Leaving pictures aside, restate exactly the lines of the data below, from the first one through the line that contains "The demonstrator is".

═════ THE DATA

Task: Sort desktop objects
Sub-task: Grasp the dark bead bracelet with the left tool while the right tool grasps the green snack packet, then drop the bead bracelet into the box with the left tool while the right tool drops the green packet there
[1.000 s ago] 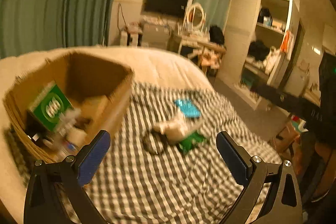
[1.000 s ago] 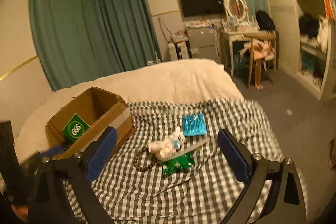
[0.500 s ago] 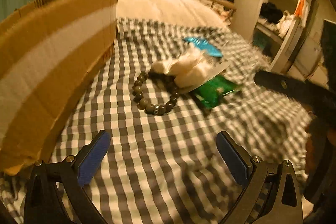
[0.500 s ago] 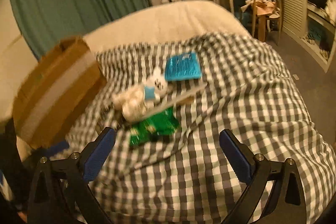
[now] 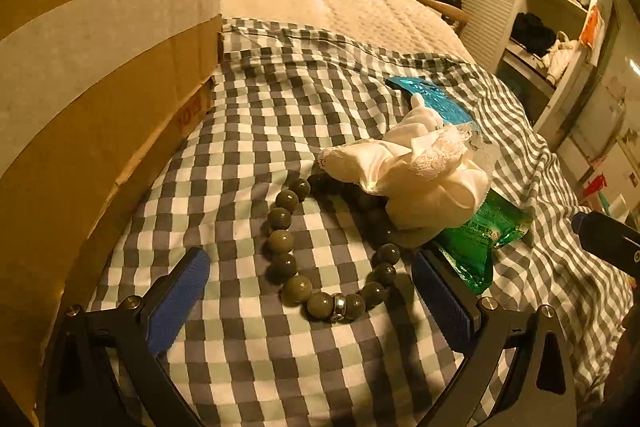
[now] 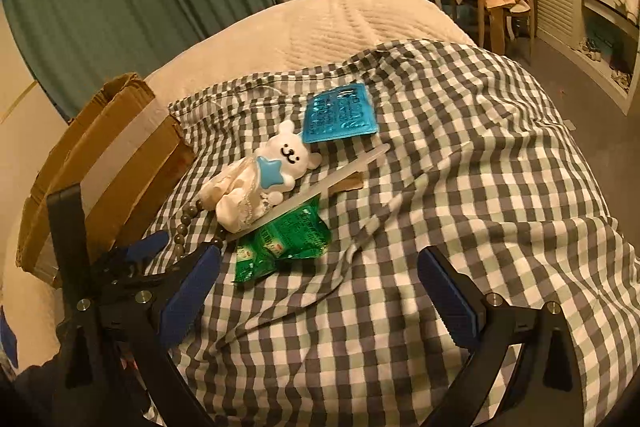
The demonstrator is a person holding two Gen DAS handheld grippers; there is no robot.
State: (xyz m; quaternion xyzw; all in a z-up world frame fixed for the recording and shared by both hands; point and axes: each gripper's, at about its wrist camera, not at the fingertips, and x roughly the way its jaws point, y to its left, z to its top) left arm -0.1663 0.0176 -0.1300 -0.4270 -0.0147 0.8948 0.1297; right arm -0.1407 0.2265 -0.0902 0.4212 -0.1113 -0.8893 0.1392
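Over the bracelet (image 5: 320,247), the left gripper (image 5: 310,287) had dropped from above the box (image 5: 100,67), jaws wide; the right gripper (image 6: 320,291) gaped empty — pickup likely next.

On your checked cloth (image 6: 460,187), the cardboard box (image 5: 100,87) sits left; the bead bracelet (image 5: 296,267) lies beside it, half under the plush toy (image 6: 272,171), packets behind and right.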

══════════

## [YOUR SOLUTION]
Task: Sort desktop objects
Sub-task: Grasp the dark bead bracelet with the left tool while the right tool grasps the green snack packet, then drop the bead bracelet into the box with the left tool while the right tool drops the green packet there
[1.000 s ago] 
[1.000 s ago] 
[0.500 s ago] 
[0.500 s ago] 
[now] 
[now] 
The demonstrator is a person holding two Gen DAS handheld grippers; there is no robot.

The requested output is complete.